Nazal polipozis, rinit, rino-sinüzit, gastroözofageal reflü astımın tezahürüne katkıda bulunabilir. Bu nedenle, bu hastalıkların kontrolü, alevlenmelerin sıklığını azaltarak astımın kontrolünü de destekler.

Tedavinin Amacı

Astım tedavisinin amacı, uzun süreler boyunca hastalığın klinik bulgularının kontrolünü sağlamak ve sürdürmektir. Başka bir deyişle, aşağıdaki hususları yerine getirmek için:

  • (Veya en az) kronik semptom / lar yok.
  • Yok (veya en iyi ihtimalle) parlama (lar).
  • Acil ziyaret ya da astım hastanesinde yatış yok.
  • Semptom hafiflemesi için ß2 - agonistlerinin ek kullanımına gerek yoktur (veya minimum).
  • Egzersiz sırasında sınırlama yoktur.
  • Günlük PEF varyasyonu <% 20.
  • Solunum fonksiyonu normal veya mümkün olan en iyi şekilde.
  • İlaçların (veya en az) teminat etkisi yok.

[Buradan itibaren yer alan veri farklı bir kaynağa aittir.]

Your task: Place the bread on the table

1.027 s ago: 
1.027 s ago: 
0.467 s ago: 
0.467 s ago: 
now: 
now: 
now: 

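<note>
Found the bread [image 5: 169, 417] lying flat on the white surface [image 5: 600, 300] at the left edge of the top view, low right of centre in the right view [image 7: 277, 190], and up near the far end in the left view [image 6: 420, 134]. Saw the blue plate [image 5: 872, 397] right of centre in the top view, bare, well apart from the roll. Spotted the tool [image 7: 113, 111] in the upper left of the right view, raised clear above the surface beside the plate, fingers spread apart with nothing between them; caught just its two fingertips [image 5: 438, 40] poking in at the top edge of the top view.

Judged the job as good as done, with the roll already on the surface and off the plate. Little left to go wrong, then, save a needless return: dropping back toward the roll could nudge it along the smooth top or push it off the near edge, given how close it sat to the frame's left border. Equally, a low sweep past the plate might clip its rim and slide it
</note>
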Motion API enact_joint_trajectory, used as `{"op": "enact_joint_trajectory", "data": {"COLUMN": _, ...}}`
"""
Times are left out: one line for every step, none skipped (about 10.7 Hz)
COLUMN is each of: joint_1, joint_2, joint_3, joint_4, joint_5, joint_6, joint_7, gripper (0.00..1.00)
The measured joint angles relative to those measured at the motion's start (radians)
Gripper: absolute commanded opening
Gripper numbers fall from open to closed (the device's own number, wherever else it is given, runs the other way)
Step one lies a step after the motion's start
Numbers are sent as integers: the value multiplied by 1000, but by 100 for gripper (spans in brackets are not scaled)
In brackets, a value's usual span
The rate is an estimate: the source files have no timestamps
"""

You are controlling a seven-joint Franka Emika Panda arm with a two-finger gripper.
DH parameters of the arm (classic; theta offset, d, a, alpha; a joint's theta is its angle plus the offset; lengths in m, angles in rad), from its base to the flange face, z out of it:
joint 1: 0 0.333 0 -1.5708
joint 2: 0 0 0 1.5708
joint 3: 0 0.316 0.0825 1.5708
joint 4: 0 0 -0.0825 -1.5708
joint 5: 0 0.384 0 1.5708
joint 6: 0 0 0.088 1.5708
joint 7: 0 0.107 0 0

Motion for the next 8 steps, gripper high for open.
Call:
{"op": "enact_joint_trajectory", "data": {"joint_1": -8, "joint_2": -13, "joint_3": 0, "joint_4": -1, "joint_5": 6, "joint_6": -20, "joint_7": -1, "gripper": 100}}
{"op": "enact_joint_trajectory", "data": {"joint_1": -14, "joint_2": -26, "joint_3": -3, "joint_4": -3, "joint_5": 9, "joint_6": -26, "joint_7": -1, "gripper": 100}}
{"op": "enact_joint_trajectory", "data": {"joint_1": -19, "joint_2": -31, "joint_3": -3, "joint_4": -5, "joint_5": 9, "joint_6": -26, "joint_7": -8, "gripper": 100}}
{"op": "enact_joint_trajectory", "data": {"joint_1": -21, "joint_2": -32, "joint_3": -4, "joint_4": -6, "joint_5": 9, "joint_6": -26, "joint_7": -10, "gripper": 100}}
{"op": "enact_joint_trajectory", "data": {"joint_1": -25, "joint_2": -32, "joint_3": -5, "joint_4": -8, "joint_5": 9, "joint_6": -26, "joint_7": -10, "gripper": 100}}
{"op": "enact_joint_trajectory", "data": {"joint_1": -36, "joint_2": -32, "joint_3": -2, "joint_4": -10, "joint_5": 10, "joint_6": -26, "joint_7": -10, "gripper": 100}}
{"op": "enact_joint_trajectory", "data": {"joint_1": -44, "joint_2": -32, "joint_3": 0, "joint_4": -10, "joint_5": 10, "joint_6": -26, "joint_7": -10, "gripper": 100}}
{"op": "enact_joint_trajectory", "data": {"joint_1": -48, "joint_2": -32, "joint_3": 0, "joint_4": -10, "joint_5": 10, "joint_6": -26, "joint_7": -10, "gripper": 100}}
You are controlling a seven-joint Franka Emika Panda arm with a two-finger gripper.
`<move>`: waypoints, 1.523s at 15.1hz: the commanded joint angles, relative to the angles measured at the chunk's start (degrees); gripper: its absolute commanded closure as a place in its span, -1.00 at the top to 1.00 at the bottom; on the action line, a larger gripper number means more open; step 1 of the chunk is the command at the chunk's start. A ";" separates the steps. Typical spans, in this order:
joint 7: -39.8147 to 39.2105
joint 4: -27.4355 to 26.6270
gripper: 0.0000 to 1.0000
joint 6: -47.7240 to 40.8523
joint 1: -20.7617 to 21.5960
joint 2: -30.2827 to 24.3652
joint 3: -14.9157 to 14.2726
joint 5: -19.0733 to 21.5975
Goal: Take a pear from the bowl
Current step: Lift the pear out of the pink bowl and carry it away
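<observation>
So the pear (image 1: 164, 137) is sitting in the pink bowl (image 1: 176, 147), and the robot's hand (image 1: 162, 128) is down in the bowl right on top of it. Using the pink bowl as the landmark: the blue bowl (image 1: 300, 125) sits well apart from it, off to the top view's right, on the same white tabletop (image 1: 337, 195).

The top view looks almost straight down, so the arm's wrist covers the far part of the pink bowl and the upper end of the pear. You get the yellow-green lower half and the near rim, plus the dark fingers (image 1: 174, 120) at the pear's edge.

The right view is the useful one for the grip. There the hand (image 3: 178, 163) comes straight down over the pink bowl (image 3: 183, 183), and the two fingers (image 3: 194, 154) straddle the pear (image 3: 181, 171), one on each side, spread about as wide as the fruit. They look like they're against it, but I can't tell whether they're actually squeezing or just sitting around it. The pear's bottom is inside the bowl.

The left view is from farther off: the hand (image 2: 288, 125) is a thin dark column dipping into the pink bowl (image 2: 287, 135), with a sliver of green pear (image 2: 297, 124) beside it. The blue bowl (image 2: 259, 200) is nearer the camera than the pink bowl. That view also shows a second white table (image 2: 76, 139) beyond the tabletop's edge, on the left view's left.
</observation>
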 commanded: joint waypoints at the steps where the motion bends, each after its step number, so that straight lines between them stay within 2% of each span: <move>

Bu amaca ulaşmak için, kılavuzlar birbiriyle ilişkili dört bileşenden oluşan bir yardım planı geliştirilmesini önermektedir:

  1. Doktorla yakın bir çalışma ilişkisi geliştirmek için hastayı hassaslaştırın.
  2. Risk faktörlerine maruz kalma tanımlayın ve azaltın.
  3. Astımı değerlendirin, tedavi edin ve izleyin.
  4. Bir astım alevlenmesini yönetin.